Monday, December 06, 2010

Twinning Machine: Second Iteration



New Twinning Machine collaboration with Rhosam ("Sam") Prudenciado. This time occasioned by the 2010 Fete dela WSK. "WSK" is pronounced "Wasak" whose literal meaning in Tagalog is "broken," or "crazy," but which means something like "bad" or "badass" in 2010. A hip, colloquial term of approval, like the terms "hayop," "hanep," "astig," and "ayos" before it. Fete dela WSK is, in the words of its director and chief architect Tengal Drilon, " a festival of post-music and sonic bricolage," which took place in Manila from 19Nov to 28Nov 2010, about which I'll go into greater detail in another post.

(See here for my notes on the first iteration.)

I'd like to thank Myra Beltran, DanceForum and the Contemporary Dance Network of the Philippines (of which Sam is a member) for their support, and the grant of the space and time to explore this enterprise, which is essentially an effort to make a dancer dance with himself. Sam and I do this with the use of the Twinning Machine --an original program that I coded with Processing-- basically a video sampler with a live camera input.

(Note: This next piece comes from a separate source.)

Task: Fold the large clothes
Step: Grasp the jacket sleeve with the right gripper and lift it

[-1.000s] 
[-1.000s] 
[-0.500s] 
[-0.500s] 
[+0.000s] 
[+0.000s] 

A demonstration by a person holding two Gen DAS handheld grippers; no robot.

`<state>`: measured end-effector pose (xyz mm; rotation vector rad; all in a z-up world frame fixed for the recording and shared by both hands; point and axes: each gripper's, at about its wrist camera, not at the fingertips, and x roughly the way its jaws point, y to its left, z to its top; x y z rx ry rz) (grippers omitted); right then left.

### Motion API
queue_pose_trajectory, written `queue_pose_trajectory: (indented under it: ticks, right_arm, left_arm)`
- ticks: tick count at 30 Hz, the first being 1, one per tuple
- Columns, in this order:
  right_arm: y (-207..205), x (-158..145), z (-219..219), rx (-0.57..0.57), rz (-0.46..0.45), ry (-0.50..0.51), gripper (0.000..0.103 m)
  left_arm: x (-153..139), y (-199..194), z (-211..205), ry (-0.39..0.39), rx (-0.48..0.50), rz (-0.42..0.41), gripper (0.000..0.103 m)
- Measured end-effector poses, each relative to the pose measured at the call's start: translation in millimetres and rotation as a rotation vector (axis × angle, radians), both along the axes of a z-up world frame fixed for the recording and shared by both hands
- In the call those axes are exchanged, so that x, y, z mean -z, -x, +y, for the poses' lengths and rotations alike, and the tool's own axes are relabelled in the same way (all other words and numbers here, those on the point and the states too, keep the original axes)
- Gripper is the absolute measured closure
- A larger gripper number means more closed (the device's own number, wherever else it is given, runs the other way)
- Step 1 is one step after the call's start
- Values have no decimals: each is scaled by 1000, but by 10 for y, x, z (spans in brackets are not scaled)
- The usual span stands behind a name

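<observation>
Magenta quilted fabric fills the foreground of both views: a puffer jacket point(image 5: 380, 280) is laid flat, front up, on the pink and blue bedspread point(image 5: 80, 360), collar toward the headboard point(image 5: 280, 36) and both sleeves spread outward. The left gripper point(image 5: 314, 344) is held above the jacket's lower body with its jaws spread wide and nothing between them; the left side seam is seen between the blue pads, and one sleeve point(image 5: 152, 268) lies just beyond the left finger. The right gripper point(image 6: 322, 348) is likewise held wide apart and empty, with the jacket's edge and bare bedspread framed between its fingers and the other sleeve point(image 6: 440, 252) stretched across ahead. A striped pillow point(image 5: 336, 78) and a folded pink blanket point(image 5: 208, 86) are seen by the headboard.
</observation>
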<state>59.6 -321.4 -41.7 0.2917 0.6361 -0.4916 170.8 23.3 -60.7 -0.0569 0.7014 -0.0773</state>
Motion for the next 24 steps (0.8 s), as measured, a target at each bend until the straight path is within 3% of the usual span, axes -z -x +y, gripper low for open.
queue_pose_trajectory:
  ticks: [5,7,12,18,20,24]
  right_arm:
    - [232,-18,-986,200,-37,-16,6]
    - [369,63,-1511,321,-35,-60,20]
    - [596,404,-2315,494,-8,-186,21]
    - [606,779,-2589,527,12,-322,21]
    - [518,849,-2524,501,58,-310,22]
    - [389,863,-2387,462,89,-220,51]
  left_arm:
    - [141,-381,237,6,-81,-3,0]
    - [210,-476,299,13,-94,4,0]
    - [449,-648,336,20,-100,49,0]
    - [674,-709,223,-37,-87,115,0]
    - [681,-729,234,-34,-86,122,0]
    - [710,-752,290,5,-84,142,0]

Of course, I reserve my biggest thanks for Sam, without whom this would have been impossible or worse, unwatchable. Video feedback is a noisy and dangerous beast. It fills the screen with bodies, and if the choreography is cluttered, it can easily turn the screen into visual sludge. Sam's style of alternating modular variations of a single graphic gesture (most clearly illustrated in 7:00 to 7:35, where he basically stands in various locations on the stage) with sections of "lead guitar" is particularly suited to the idiosyncracies of the program. I really also like the way he will sometimes do things backwards, in order to complicate the reading of the images. Whether they are moving normally or in reverse becomes harder to tell when the dancer himself is prone to walking backwards.